▶ **Exercise**
Locate each line with the string "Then" in the listing below and copy it.

▶ **Information provided**

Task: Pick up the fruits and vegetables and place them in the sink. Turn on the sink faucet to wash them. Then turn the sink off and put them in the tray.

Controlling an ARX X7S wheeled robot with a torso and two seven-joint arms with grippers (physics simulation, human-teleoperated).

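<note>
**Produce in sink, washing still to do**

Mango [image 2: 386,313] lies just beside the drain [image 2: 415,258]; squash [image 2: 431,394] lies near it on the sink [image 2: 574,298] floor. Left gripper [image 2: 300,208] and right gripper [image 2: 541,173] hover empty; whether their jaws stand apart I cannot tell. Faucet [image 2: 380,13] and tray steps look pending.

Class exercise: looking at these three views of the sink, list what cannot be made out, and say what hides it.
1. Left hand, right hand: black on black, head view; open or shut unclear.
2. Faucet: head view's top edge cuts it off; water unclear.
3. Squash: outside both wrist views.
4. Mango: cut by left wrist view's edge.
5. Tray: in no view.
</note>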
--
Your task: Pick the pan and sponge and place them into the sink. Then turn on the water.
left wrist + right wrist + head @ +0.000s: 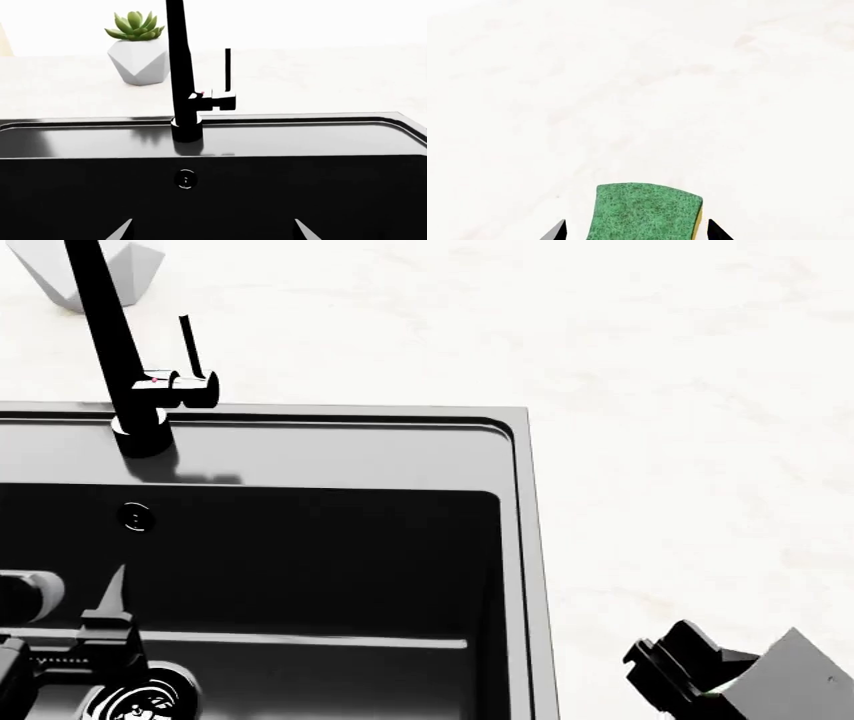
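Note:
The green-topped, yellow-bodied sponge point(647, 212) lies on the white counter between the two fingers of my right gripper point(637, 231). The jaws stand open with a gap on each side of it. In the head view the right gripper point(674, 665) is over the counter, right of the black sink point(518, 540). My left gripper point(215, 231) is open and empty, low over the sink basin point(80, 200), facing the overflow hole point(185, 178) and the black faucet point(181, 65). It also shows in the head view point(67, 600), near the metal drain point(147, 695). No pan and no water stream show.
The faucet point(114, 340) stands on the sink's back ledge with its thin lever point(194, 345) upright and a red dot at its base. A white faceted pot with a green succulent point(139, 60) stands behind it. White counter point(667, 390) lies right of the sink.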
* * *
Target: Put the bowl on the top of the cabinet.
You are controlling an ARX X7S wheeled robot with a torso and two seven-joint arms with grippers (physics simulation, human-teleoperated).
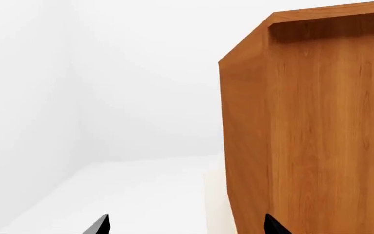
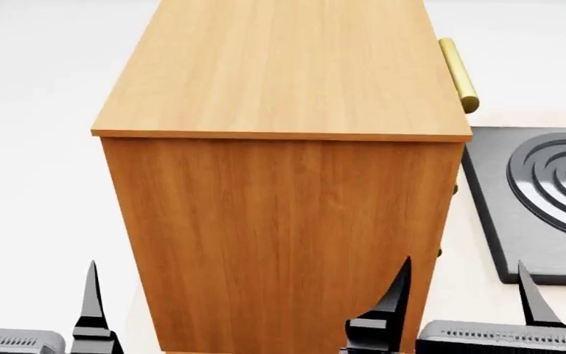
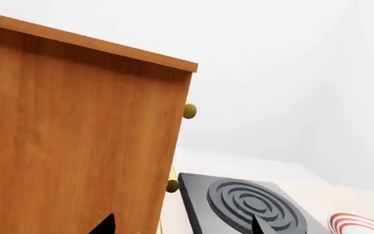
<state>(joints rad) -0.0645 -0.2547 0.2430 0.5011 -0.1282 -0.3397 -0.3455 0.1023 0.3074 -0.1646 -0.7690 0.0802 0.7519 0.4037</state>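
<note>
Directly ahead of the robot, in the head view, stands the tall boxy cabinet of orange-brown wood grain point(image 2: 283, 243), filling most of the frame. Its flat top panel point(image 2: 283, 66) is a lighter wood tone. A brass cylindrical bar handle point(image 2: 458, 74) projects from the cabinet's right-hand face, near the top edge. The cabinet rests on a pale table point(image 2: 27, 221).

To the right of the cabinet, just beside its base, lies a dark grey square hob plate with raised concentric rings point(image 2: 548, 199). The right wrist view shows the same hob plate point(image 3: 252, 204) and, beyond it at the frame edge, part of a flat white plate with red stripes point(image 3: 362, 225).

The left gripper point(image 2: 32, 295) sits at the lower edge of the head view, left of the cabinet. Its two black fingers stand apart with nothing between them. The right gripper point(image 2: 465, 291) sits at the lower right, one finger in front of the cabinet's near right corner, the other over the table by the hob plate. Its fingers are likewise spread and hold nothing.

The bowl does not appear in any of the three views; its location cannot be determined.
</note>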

▶ **Answer space**
Task: Pick up the fruits and vegetables and place them in the sink. Turn on the sink faucet to wash them. Then turn the sink off and put them in the tray.
Your task: Pick the pan and sponge and place them into the sink. Then turn on the water.

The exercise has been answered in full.